What meaning can we attribute to contemporary marriage, an institution derived in many cultures from an era in which the social norms and conventions bear no resemblance to the society we live in today? Schilling says that “the concept of marriage is still useful” but believes if we want to make the most of this traditional device, then “we have to make it our own,” she explains. “I think the best marriages are the ones where the couples have these conversations about ‘What do we need, what are our boundaries, what is normal for us?’”
In Australia, marriage is legally defined as “the union of two people to the exclusion of all others, voluntarily entered into for life.” Just as the definition was amended in 2017 to recognise that marriage does not have to be limited to a man and a woman, perhaps the law might one day recognise that the exclusion of all others is not necessary to sustain a meaningful, loving and enduring bond. There’s no concrete data on how prevalent open relationships are, and there’s no typical profile for a polyamorous couple.
“I don’t believe it’s about a certain type,” Schilling says, “there will be people walking around in your community that will be in an open relationship that you wouldn’t have picked in a million years.”

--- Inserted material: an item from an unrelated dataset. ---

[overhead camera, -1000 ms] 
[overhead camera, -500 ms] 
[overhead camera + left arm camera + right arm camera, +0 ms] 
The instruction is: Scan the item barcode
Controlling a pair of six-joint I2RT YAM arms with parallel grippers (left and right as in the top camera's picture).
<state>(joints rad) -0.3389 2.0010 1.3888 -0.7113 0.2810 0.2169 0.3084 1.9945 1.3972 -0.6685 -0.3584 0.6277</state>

“You can love someone without taking away from someone else, but you can’t give someone time without taking away from someone else.”
Some people might question how you can love your partner and want to date other people. “Love is infinite, but time is not,” Jack explains. “You can love someone without taking away from someone else, but you can’t give someone time without taking away from someone else, and that’s the balance, that’s hard to learn.” The wisdom that Jack and Sophie have to share from their experience is fitting to all relationships, whether monogamous or not. Really understanding your needs, and communicating those to your partner, is key to any healthy, sustainable relationship. For those flirting with the idea of a polyamorous arrangement, Jack and Sophie suggest finding a therapist familiar with polyamory. “You have to accept that your relationship is going to change,” Jack says. Sophie looks at him, nodding quietly before saying, “Go for it, but go for it with your eyes wide open.”